With AI models of ever-increasing size and complexity on the rise, there is a pressing need for infrastructure that can keep pace without sacrificing performance or flexibility. AMD has met that need with the official launch of Helios, a rack-scale AI platform intended to drive the next wave of enterprise AI.
Helios is not merely an assemblage of hardware parts but a comprehensive solution. By bringing together AMD Instinct MI455X GPUs, 6th Gen EPYC CPUs, Pensando networking and the ROCm software stack, the company has created a unified platform capable of underpinning anything from one AI rack to a gigawatt-scale cluster. In doing so, AMD is putting forward an open alternative to the proprietary ecosystems that have come to dominate the space, affording hyperscalers and enterprises more latitude in their large-scale builds.
A Platform Made for Scale
Where you might find a conventional hardware deployment, Helios offers a fully integrated architecture at the rack level. The 72 AMD Instinct MI455X GPUs in each unit are tied together via Ultra Accelerator Link (UALink) to operate as a single GPU pool. 6th Gen AMD EPYC “Venice” processors supply the power, and Pensando Vulcano and Pollara SuperNICs ensure networking speeds of 300 Gbps per accelerator over RoCE-based fabrics and Ultra Ethernet.
On the software side, the ROCm ecosystem handles cluster management and GPU programming in accordance with open standards like those of the Open Compute Project and the Ultra Ethernet Consortium. The whole system is constructed to Meta’s Open Rack Wide specification and features liquid cooling to cope with the demands of high-density workloads.

High-Performance AI Infrastructure Designed for Frontier Workloads
When it comes to frontier AI, the numbers are telling. A lone Helios rack can put out 2.9 exaFLOPS of FP4 inference and 1.4 exaFLOPS of FP8 training, backed by 31 TB of HBM4 memory and 1.4 PB/s in aggregate bandwidth. The design allows research bodies and cloud providers to grow their capacity from one rack to many on a consistent foundation.
How Helios Compares with NVIDIA’s Vera Rubin AI Platform
In some ways, Helios is AMD’s most direct contest to date against NVIDIA’s Vera Rubin offerings. The company claims its platform provides about 15% more compute than the Vera Rubin NVL72 and close to 50% more in the way of memory and bandwidth than the NVL144. That extra headroom is something AMD says will be of use to customers training large language models.

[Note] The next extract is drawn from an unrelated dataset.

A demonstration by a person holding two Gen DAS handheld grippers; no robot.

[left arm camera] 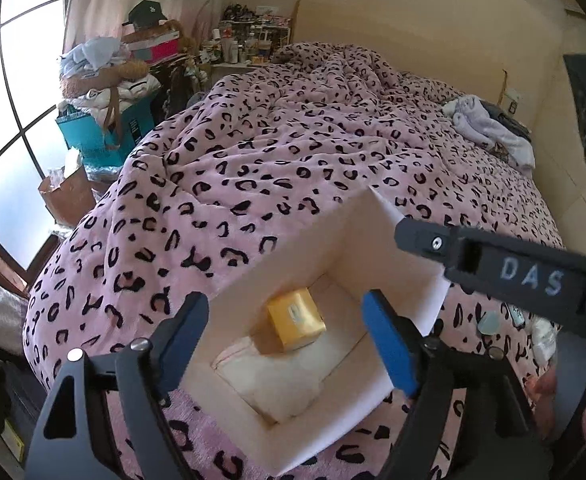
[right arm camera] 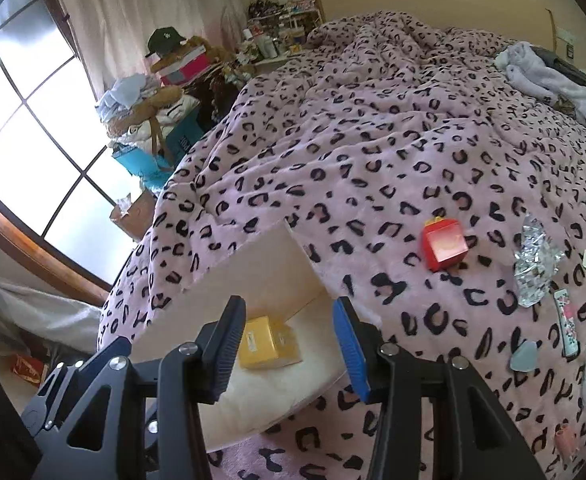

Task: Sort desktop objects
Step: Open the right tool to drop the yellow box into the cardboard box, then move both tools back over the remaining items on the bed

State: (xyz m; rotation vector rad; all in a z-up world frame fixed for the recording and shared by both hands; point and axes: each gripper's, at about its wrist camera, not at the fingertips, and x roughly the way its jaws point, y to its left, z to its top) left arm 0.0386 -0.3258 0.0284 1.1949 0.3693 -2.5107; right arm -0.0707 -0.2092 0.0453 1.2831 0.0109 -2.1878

But openness is the true differentiator. Instead of binding a customer to a proprietary stack, Helios works with industry standards and the open-source ROCm. For an organisation looking to put in place AI infrastructure for the long term, that kind of freedom from vendor lock-in is hard to put a price on.
Why Helios Matters for the Future of Enterprise AI
For the hyperscaler or the sovereign AI project, Helios represents a shift for AMD beyond the GPU market into full-blown AI infrastructure. It is a high-performance choice for a time when having an open, scalable and memory-rich environment is more important than ever.